Words & Photography by: Martha Molfetas
It was only June, but it was hotter and more humid than the Augusts of my childhood. I knew once I got off the train – I was in Miami. You can feel the thick blanket of humidity envelop you the moment you step outside the air conditioned cocoon of your car, house - or in my case, train. It feels like you can cut the humidity with a knife. Some say Miami is one part paradise and one part hell, only now the heat is much worse, and poised to get even hotter.
Miami has always been a special place for me. My parents and my grandparents had made a life there, opened businesses there, had their children there, are buried there… Miami is and will always be where my family’s roots are – even though only two of my siblings remain. My parents and the rest of us live elsewhere in the Sunshine State – or in my case – have decided to flee as far as possible from home, first to London and now to New York. The funny thing about home is, no matter where else and how far you go, it’s always a part of you. Where you’ve lived and loved, where you’ve grown up – it all becomes a part of who you are and who you become. I may not live there now, but a big part of me will always call Miami and Florida home.
When I was young, my parents moved to Central Florida, but I would still spend many of my summers visiting family in Miami and Dade County. At the time, those summers didn’t mean a lot to me, it was an opportunity to do something different over the summer. Looking back on that time as an adult – I got to experience places and things that may not exist for my future children.
I got off the train and checked into my hotel for that weekend. I had everything ready to go for the interviews and had identified the areas worst affected by sea level rise. One of my best friends from undergrad picked me up and we did a very Florida thing. We ate seafood on a pier overlooking the Atlantic. It was picturesque, but it was also an experience that future generations may not have.
The next day, we drove all over Miami Beach – trying to find evidence of sea level rise. What we found shocked me, even though I knew what to expect. I read the reports, I saw the sea level rise projection maps, I had done all my homework; but it could never prepare me for what I experienced. That place of my childhood, where my family called home – it’s all at risk.
When you work on policy issues, you disassociate problems from yourself. You sometimes get wrapped up in the details and at times forget the big picture of how it affects real people. Typically the problems you’re working on have no real relation to you personally – so that helps you sleep at night. For me, this was personal.

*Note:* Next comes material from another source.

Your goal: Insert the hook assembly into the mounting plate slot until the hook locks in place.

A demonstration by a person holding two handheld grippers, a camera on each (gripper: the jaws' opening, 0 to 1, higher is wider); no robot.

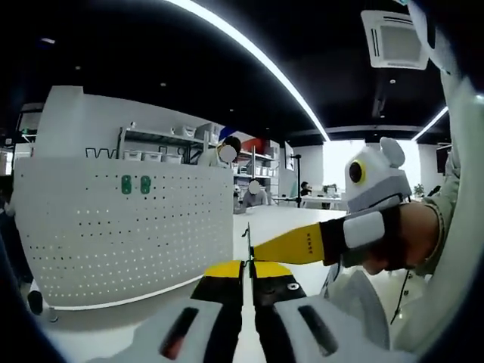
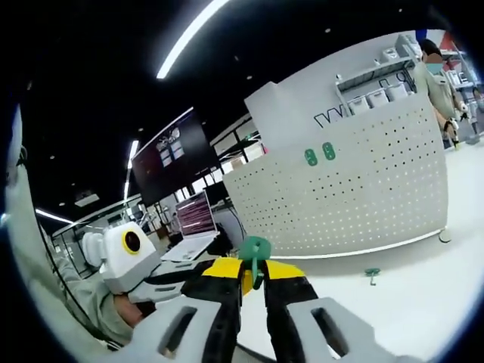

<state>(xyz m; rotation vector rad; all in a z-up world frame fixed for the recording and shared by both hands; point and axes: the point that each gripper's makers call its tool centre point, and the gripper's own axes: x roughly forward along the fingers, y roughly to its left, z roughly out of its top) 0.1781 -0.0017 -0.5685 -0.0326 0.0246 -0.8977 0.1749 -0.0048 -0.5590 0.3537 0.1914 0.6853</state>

In the days prior to my arrival in Miami and the days I was there, it hardly rained. I knew we would not experience the King Tides, since they happen in October and May, when the moon is closer to the equator and pulls water inland. I knew we wouldn’t see fish swimming in the street this time. I knew we wouldn’t see storm surges, or flooding from storms. But I knew we’d see the scars of those past incidents, we’d see sea walls that once were, and major works to buttress whole communities against what could be.
I saw the crumbling infrastructure of decades old sea walls holding back water that was inches away from poring over. I saw what was considered the highest point water would reach in the 1940s and 50s when they were constructed – even during a storm – barely hold off a high tide when there was no rain to add to its burden. I saw buoys as far as the eye could see lining canals and creeks that in some ways have always made Miami Beach Venice-esque.

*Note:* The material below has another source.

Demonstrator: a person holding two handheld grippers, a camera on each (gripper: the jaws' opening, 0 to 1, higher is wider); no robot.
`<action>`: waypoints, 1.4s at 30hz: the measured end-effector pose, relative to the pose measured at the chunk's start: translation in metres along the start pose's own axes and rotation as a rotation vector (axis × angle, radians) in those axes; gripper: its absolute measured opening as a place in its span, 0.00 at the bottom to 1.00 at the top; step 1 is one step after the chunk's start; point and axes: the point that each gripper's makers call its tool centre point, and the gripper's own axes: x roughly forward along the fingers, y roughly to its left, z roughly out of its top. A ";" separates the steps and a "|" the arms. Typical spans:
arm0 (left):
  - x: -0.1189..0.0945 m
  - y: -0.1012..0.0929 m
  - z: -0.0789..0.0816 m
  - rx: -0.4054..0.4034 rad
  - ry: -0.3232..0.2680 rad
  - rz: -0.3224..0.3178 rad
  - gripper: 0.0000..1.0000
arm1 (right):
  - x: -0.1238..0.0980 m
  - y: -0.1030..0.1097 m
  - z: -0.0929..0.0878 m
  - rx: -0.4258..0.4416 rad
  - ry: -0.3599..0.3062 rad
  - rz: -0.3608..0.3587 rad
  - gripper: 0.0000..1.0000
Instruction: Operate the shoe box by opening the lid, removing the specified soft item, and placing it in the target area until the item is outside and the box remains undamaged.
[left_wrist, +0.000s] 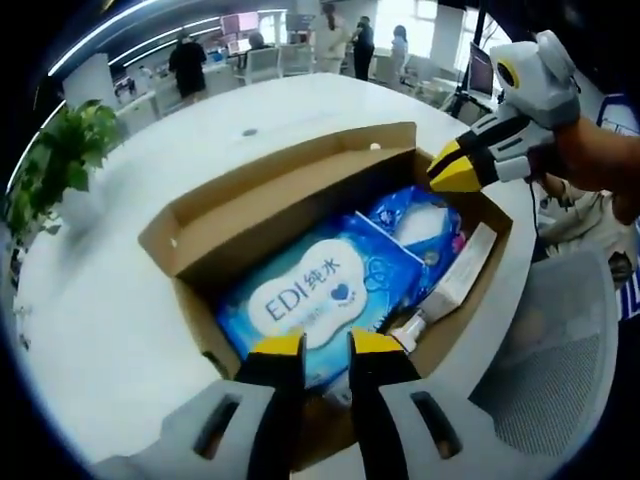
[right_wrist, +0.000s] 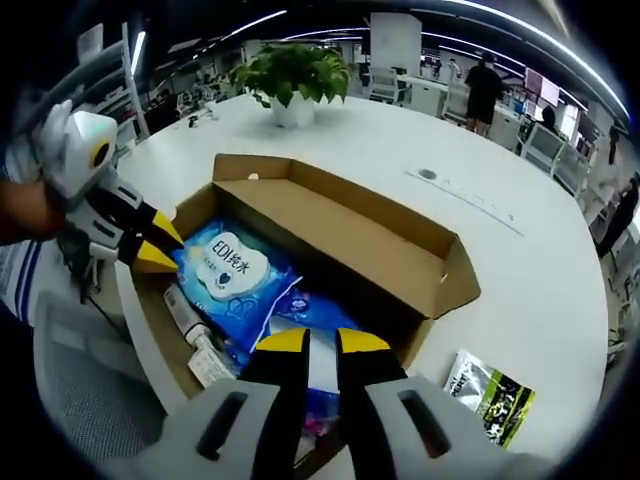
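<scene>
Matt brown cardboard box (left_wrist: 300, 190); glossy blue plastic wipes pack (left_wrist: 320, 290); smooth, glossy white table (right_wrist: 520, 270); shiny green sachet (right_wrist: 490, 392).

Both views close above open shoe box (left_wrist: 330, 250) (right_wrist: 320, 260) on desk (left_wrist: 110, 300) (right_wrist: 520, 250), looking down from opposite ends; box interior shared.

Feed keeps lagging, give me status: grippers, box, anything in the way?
Left gripper and right gripper nearly shut, empty, over the shoe box. Lid open; wipes pack inside. Tube lies beside it.
</scene>
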 end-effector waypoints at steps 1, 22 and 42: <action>-0.001 0.000 -0.001 -0.005 -0.001 -0.002 0.14 | 0.002 0.002 0.002 -0.004 0.000 0.005 0.09; 0.002 0.005 -0.020 -0.037 0.009 -0.025 0.12 | 0.043 0.032 0.010 -0.056 0.056 0.087 0.10; 0.008 0.004 -0.024 -0.046 0.012 -0.055 0.10 | 0.066 0.034 0.004 -0.033 0.101 0.120 0.10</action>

The local policy response was very apparent. On Alton Road and along small canals – you could see big blue signs reading ‘Flood Solutions, Miami Beach Rising Above’. They were elevating the roads, adding height to sea walls, and replacing old sea walls entirely. In fact, many of the areas that were struck worst by the October King Tides had new storm and flood defenses. You could walk on newly elevated roads on Purdy Avenue and sit on new sea walls at various small marinas, like the Maurice Gibb Memorial Park. Some areas were a little lower on the totem pole. Areas along Indian Creek were left with their crumbling sea walls, and buoys marking where construction will happen next.
Already, the City of Miami Beach has spent and plans to spend an unprecedented $400 million to fortify sea walls and elevate roads, in some cases as high as five to eight feet above the original roads. There is a lot being done, but a lingering question in the back of my mind remained – will this all be enough for what’s to come? And the answer to that is – no one really knows.
The planet is warming; every year has been a record hot year, with 2016 poised to be the hottest yet. The Arctic and Greenland have begun to see record ice losses. El Niño and La Niña coupled with climate change have amplified water displacement, increasing rains and adding oomph to storms that are hitting Miami, while causing record droughts and displacing whole towns in places like Bolivia and forcing 36 million people in Africa to be food insecure. What will the future hold for South Florida, with its porous limestone bedrock that allows water to come up through the ground? What will happen to the place I was born, and the six million people who call South Florida home?
I’ve already made plans to return home in October, to see what Miami Beach will look like during a King Tide with these new fortifications. I hope with all my heart that it’s enough, but I know what’s being done is only for now – not for tomorrow.